Jersey Dutch vowel phonemes
|  | Front |  |  |  | Central | Back |  |
| unrounded |  | rounded |  |
| short | long | short | long | short | long |
| Close | (ɪ) | iː |  | yː |  | (ʊ) | uː |
| Close-mid |  | eː | œ | œː |  |  | oː |
| Open-mid | ɛ |  |  |  | (ʌ) | ɔ | ɔː |
| Open | æ | æː |  |  |  | ɑ | ɑː |
| Diphthongs | ai̯ (æi̯) ɛu̯ (œːu̯) aːu̯ |  |  |  |  |  |  |

=== Consonants ===
Jersey Dutch consonants are largely the same as those of Standard Dutch, with a few exceptions.

|  |  | Labial | Alveolar | Dorsal | Glottal |
| Nasal |  | m | n | ŋ |  |
| Plosive | voiceless | p | t | k |  |
| voiced | b | d | (ɡ) |  |
| Fricative | voiceless | f | s | x | h |
| voiced | v | z | (ɣ) |  |
| Approximant |  | w | ɫ | j |  |
| Rhotic |  |  | ɹ |  |  |

==Example==
An example of Jersey Dutch, transcribed in 1913, spoken by Matthew Hicks of Mahwah, the white sexton of a Dutch church.

=== Jersey Dutch ===

De v'lôrene zön:
En kääd’l had twî jongers; de êne blêv täus;
de andere xöng vôrt f’n häus f’r en stât.
Hāi wāz nît tevrêde täus en dârkîs tû râkni ārm.
Hāi doǵti ôm dāt täus en z’n vâders pläk.
Tû zāide: äk zāl na häus xâne. Māin vâder hät plänti.
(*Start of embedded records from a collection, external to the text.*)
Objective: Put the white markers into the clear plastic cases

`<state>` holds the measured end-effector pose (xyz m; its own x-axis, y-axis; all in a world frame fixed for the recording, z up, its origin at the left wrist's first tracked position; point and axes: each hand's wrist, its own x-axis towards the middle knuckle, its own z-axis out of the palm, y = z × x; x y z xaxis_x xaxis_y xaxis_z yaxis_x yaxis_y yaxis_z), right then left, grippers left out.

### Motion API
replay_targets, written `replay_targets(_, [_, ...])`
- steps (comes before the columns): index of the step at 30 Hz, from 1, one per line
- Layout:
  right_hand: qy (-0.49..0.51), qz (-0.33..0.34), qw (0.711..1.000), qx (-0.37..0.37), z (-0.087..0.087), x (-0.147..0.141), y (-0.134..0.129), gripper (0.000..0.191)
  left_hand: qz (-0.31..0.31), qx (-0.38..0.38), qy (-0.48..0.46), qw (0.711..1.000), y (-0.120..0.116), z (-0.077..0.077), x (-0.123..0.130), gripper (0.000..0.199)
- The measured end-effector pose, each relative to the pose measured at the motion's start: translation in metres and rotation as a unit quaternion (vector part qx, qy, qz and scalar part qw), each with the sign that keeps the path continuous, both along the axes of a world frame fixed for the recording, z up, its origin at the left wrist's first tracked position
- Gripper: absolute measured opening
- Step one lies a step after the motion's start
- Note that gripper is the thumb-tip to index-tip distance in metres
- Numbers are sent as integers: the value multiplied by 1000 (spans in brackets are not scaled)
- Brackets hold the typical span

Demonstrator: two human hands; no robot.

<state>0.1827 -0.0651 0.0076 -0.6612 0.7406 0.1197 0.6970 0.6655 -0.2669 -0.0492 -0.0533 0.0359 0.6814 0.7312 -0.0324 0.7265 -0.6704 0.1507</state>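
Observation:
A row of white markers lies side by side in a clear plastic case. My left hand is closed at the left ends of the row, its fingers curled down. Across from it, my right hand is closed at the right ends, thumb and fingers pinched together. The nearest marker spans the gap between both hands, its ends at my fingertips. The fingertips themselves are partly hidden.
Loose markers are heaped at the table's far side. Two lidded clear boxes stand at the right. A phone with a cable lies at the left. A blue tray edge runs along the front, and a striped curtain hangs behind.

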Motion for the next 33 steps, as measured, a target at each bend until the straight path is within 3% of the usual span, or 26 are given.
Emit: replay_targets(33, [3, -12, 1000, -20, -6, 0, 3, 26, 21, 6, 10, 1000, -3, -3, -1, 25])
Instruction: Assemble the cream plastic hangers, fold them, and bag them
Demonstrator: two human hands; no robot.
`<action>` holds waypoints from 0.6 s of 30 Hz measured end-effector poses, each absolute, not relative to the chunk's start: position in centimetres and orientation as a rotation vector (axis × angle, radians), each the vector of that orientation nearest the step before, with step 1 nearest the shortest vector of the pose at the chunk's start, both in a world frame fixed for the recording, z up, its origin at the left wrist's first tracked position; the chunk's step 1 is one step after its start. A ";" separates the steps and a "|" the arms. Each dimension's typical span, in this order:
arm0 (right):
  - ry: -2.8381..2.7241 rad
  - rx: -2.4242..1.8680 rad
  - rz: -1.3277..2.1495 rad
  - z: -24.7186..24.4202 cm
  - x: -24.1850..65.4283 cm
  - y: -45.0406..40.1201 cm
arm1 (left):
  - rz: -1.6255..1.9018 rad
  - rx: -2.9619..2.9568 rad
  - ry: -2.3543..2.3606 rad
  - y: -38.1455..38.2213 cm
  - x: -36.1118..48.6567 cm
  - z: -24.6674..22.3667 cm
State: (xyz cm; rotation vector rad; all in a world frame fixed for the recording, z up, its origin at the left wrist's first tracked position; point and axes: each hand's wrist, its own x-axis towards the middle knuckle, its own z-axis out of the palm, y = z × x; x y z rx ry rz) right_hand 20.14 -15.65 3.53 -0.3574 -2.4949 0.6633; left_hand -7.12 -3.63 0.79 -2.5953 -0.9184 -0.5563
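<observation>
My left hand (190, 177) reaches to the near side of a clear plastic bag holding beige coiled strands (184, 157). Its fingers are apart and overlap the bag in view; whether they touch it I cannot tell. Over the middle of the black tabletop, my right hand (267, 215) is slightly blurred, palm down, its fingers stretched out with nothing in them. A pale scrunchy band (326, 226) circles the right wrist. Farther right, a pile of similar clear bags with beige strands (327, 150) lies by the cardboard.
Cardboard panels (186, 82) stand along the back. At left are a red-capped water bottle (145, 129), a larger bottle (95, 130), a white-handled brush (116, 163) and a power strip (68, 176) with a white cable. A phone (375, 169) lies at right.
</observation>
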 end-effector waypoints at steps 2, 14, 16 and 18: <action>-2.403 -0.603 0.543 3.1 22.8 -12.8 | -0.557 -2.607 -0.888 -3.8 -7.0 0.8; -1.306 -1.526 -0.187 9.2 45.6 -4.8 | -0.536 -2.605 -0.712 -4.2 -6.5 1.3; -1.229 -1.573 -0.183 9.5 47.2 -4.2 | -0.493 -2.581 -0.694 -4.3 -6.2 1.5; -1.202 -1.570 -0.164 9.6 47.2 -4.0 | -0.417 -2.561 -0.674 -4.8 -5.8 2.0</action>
===Standard Modern Dutch===
Below is a word-by-word translation of the Jersey Dutch quote, rather than a fluent Dutch rendering.

De verloren zoon:
Een kerel had twee jongens; de ene bleef thuis;
de andere ging voort van huis voor een vermogen.
Hij was niet tevreden thuis en daardoor toen raakte hij arm.
Hij dacht aan dat thuis en zijn vaders plek.
Toen zei hij: ik zal naar huis gaan. Mijn vader heeft overvloed.

===English===

The prodigal/lost son:
A man had two sons; the one stayed at home;
the other went abroad from home to make his fortune.
He was not content at home and therefore then he became poor.
He thought about it at home and his father’s place.
Then said: I shall go home. My father has plenty.